* **Task objective**: All lines before the one containing "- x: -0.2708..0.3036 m", plus that line itself, are to be printed exactly as they appear below.
BEGIN Input records
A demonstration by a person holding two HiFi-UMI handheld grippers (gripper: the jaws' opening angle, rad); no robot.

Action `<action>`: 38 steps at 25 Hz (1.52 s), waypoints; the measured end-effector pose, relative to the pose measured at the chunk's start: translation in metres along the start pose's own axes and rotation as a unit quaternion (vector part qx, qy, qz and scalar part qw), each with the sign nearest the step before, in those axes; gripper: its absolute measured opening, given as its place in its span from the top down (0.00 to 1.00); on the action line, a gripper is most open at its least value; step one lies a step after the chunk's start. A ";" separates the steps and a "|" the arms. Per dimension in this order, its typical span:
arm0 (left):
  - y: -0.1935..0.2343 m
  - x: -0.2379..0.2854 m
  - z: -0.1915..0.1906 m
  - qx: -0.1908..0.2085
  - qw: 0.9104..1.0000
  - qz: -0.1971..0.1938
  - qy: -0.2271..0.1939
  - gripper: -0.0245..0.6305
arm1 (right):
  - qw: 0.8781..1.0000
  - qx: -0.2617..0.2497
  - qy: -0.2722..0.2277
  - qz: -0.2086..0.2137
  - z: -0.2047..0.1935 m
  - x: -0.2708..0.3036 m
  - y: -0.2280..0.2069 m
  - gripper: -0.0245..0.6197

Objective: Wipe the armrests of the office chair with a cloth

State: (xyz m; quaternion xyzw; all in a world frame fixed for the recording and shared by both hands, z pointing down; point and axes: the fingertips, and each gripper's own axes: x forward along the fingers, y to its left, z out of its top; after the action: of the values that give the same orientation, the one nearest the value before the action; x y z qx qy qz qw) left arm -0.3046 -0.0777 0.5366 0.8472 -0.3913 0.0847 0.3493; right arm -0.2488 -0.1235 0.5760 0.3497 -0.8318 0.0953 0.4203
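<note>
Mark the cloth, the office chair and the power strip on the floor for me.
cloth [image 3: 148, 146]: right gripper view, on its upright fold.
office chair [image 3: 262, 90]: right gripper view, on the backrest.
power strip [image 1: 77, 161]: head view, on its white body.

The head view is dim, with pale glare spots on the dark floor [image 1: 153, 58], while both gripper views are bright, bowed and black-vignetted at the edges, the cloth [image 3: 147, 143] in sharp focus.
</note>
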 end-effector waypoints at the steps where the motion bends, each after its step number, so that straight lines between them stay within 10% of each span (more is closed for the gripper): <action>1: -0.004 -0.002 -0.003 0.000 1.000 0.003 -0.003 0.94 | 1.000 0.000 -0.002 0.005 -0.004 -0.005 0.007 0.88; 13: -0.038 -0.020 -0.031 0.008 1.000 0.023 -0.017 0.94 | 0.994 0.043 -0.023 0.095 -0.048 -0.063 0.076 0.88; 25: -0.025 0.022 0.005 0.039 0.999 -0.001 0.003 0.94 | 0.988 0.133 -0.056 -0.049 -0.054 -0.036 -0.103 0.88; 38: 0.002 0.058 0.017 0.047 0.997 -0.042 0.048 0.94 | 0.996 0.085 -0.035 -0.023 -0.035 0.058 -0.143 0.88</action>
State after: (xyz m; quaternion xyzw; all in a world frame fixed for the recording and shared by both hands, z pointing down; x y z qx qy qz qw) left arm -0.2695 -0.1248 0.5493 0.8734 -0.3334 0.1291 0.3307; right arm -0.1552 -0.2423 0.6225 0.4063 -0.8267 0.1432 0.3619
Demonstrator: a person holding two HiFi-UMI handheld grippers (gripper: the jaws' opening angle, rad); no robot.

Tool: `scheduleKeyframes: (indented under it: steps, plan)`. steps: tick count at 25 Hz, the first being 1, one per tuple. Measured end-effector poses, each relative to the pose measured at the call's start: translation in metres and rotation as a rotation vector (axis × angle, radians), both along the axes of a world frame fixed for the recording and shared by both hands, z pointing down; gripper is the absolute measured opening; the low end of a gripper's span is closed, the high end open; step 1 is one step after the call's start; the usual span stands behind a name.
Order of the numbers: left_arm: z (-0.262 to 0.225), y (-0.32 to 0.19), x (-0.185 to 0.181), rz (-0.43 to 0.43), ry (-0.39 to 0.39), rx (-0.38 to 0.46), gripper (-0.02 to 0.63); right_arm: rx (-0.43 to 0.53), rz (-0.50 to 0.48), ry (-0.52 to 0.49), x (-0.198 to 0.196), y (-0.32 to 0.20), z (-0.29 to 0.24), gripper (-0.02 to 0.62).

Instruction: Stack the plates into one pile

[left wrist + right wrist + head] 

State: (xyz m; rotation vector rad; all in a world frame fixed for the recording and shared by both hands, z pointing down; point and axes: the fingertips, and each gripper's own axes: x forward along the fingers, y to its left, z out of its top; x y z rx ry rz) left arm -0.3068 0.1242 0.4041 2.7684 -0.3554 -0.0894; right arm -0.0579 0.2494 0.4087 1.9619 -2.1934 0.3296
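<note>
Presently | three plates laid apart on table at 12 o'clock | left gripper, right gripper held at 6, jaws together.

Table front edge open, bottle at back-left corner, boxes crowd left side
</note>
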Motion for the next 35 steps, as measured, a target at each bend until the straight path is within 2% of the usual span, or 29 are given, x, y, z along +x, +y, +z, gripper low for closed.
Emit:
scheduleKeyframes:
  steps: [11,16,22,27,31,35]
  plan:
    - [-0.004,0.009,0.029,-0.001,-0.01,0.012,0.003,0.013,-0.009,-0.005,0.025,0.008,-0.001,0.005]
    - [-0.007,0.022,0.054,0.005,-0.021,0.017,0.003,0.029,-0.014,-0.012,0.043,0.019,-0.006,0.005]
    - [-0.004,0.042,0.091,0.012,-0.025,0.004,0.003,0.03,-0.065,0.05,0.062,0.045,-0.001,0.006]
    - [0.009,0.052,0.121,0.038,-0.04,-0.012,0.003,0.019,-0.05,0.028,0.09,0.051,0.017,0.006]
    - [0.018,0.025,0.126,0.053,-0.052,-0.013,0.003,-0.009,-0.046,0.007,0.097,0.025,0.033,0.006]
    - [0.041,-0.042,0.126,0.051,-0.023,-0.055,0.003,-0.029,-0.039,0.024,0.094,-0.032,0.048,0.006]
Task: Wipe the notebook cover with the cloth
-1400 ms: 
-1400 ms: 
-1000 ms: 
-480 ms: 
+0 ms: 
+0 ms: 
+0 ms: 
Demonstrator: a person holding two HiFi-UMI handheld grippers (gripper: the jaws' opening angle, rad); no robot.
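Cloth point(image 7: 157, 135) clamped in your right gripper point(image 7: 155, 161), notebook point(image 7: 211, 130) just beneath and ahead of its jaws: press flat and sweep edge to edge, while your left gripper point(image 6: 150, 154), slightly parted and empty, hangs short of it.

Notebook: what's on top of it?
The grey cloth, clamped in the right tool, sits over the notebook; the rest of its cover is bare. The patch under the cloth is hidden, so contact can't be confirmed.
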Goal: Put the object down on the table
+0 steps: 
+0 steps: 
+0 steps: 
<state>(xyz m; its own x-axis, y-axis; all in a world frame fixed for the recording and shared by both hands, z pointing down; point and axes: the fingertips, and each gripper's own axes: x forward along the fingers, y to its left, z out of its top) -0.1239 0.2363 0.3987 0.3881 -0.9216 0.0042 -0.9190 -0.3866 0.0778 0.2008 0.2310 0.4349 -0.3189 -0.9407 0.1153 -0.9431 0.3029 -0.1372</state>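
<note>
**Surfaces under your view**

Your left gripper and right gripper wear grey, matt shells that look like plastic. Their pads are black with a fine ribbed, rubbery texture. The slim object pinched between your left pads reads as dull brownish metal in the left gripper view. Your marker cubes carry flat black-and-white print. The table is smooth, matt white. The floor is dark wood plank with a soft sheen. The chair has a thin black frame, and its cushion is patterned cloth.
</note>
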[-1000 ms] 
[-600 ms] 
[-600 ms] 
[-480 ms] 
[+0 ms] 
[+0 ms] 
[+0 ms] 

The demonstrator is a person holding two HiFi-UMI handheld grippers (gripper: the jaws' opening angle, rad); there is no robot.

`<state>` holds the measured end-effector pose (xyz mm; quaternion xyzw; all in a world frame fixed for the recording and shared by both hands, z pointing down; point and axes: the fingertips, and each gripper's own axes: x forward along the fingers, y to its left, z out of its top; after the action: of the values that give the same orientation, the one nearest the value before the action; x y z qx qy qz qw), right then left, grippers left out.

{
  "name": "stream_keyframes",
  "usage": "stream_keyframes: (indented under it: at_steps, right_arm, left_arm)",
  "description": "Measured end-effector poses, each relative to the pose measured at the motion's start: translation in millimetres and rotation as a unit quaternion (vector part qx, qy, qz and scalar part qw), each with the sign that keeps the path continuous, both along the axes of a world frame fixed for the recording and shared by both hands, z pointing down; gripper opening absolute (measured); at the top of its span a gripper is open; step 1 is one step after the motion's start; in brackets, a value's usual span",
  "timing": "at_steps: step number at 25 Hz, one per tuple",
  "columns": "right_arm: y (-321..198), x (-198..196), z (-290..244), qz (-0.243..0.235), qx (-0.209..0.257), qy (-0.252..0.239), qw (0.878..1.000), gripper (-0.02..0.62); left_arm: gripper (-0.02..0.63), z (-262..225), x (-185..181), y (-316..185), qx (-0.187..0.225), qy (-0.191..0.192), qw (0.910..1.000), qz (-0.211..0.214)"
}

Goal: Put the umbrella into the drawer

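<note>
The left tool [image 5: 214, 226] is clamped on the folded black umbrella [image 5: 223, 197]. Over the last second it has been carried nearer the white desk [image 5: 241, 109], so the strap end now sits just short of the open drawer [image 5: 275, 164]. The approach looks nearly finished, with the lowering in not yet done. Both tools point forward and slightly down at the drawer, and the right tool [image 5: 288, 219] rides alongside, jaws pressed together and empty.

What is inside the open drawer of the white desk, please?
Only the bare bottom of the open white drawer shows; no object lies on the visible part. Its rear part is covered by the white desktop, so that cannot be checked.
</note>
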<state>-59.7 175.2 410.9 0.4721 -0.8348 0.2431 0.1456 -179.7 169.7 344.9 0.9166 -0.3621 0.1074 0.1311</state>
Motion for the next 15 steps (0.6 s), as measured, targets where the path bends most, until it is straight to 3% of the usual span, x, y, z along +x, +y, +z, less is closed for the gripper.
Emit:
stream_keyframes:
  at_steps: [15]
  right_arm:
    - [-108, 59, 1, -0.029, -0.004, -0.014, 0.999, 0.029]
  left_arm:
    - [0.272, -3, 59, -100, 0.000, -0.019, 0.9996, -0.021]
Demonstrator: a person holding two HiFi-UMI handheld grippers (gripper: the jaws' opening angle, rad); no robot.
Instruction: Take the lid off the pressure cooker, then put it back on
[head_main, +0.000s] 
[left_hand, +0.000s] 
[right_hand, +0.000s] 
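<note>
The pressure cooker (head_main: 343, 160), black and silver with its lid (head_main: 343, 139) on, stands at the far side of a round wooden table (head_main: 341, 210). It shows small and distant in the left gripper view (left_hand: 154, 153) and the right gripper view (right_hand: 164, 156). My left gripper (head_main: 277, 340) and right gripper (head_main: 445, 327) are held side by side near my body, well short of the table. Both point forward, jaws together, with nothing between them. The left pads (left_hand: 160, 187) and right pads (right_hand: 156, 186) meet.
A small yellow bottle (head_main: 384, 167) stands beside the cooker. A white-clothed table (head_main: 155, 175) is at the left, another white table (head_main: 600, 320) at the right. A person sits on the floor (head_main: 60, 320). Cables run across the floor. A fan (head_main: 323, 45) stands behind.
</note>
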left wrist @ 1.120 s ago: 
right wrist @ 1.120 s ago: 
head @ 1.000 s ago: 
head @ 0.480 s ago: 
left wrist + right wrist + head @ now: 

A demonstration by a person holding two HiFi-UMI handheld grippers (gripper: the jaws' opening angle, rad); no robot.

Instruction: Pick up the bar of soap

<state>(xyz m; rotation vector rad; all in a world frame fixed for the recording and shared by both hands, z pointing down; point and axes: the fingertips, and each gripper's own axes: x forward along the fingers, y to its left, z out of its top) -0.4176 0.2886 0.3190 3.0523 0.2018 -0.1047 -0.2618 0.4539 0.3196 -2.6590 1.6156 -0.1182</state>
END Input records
* **Task result**:
A demonstration by a person holding two HiFi-UMI handheld grippers (gripper: the jaws' opening angle, rad); no robot.

Action `<action>`: 38 steps at 25 Hz (1.52 s), waypoints; the measured end-effector pose, relative to the pose measured at the chunk's start: translation in metres along the start pose's own axes and rotation as a unit quaternion (vector part qx, qy, qz and scalar part qw), each with the sign nearest the step before, in those axes; gripper: its absolute measured opening, given as its place in its span from the top down (0.00 to 1.00); on the action line, a gripper is most open at its least value; step one lies a step after the chunk's start. A ";" separates the steps and a "|" the arms. Per dimension in this order, its typical span:
arm0 (left):
  - y: -0.1935..0.2343 m
  - x: -0.2379..0.2854 m
  - z: -0.1915..0.1906 m
  - qx: -0.1908..0.2085
  - qw: 0.9104..1.0000
  - qz: -0.1971..0.1938
  - qy: -0.2271..0.1939
  - gripper: -0.0245..0.6305
arm1 (right):
  - qw: 0.8781..1.0000
  - qx: -0.2617..0.2497
  - qy: -0.2722..0.2277
  - qz: -0.2086..0.2137
  - z: -0.2047..0.1935 m
  - x: -0.2708..0.3036 m

Nothing else is needed, and the exercise is over.